Творческая личность Сергея Николаевича Булгакова пока не облеклась в прохладные классические одежды, как это, пожалуй, уже случилось с B.C. Соловьевым, П.А. Флоренским или, ближе к нам, А.Ф. Лосевым. Его огромное наследие плохо освоено и все еще не полностью опубликовано, не говоря о переиздании многих недоступных читателям сочинений. Если тех же Соловьева или Флоренского подчас хоть и подвергают специальной критике, преимущественно богословского толка, но чаще – поминают малообязывающим «обойменно»-перечислительным способом, то Булгаков все еще активно навлекает на себя поляризованные мнения. Для одних он «едва ли не самый крупный религиозный гений ХХ-го столетия не только в России, но и во всем мире» (Н.А. Струве)[594]
, для других – злочестивый ересиарх или, в лучшем случае, подозрительный православный модернист и экуменист, для третьих – наивный мечтатель, проделавший путь от одной утопии, марксистской, к другим – неославянофильской и хилиастической, к грезам о «Белом царе» и «тысячелетнем царстве», но оставшийся все тем же кабинетным интеллигентом-схемосозидателем, для четвертых – он, наряду с И.А. Ильиным, консервативный страж «русской идеи», философ антизападничества.Умственная продукция С.Н. Булгакова – это лавина спекулятивных воззрений и идейных предположений, почти визионерских либо художественных интуиций и изощренных логических сцеплений; из этого бурлящего котла мысли можно выхватить и все то, что служит основанием для вышеприведенных разноречивых оценок.

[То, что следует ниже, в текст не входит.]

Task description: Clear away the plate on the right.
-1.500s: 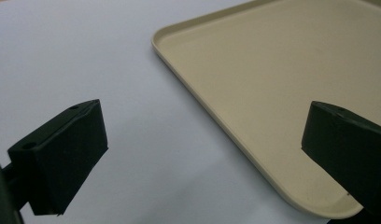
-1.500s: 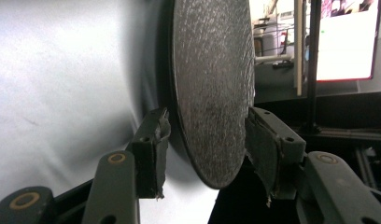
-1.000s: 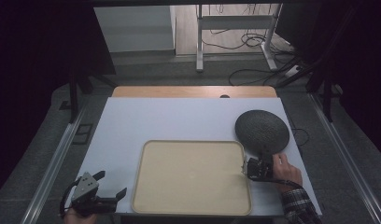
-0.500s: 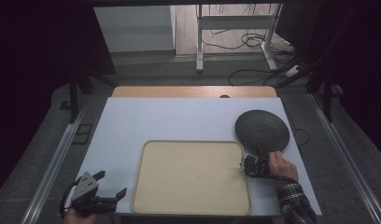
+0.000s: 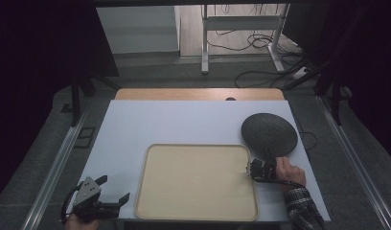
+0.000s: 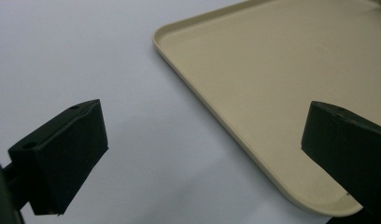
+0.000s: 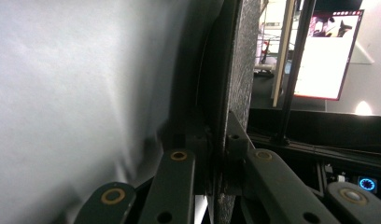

А вместе с тем Булгаков – один из самых цельных, я сказала бы даже, центростремительных мыслителей так называемого русского религиозного ренессанса. Его любомудрие вырастает непосредственно из того же корня, что и древо жизни, а так как «все болит около дерева жизни» (Булгаков любил повторять эти слова Константина Леонтьева)[595]
, то и мысль его болит и болеет противоречиями, быть может, принципиально неразрешимыми в кругу разума и в пределах исторического времени.Исходная идея-чувство Булгакова сфокусирована, как мне кажется, не собственно в области богоискания (что можно было бы утверждать о Достоевском или, из булгаковских современников, скажем, о Льве Шестове), а в сфере, если можно так выразиться, «смежной». Богомыслие, богословие и богомудрие, к которым Булгаков шел и пришел, – плоды, а не завязь его философствования. Завязь же – это интуитивное, дорефлективное переживание благолепия (именно так: «блага» и «лепоты») природного мира, равно как – осмысленности человеческой истории. И то, и другое как бы опровергаемо на уровне очевидности. Е.Н. Трубецкой, однажды увидев отснятый на киноленте процесс поедания одной низшей твари другою, пришел в гадливый ужас от неблагообразия естественной жизни; о том же впоследствии с содроганием говорил поэт-натурфилософ Николай Заболоцкий: «Жук ел траву, жука клевала птица, / Хорек пил мозг из птичьей головы, / И страхом перекошенные лица / Живых существ глядели из травы».
Что мог бы ответить на это влюбленный в мироустройство Булгаков? Залепетать нечто про памятный с детства ландшафт средней России, про «красоту лета и зимы, весны и осени, закатов и восходов, реки и деревьев», про все, что «так тихо, просто, скромно, незаметно и – в неподвижности своей – прекрасно», про «то, что я любил и чтил больше всего в жизни своей <…> высшую красоту и благородство целомудрия», «тихость и ласковость»[596]
? Или про «откровение природы», которое пережил он, подъезжая на закате южною степью к синеющим вдали Кавказским горам? (Читатель обнаружит этот лирический пассаж на первых же страницах «Света Невечернего».) И что он мог противопоставить столь наглядному – в выпавшей на его долю первой половине XX века – трагическому абсурду истории с ее иррациональными землетрясениями и жертвоприношениями? Всего лишь унаследованную от своего священнического рода и впитанную с молоком матери некую догадку о том, что окружающий мир существует не напрасно, что в нем и сквозь него нечто проглядывает и светится.Эта неверифицируемая уверенность в гарантиях миропорядка, таких, как красота природного бытия и логика исторического движения, толкала Булгакова в объятия череды смыслообъясняющих систем: от марксизма – к (кантовскому) идеализму – к соловьевскому «богочеловеческому процессу» – наконец, к собственному, на почве христианской теологии, истолкованию мировой жизни и ее Источника. Так родилась кардинальная, впоследствии точно сформулированная его учеником Л.А. Зандером, тема Булгакова – богословствующего философа и философствующего богослова: Бог и мир (непременно в их соотносительности, без которой для Булгакова ни мира, ни даже Бога попросту не существует).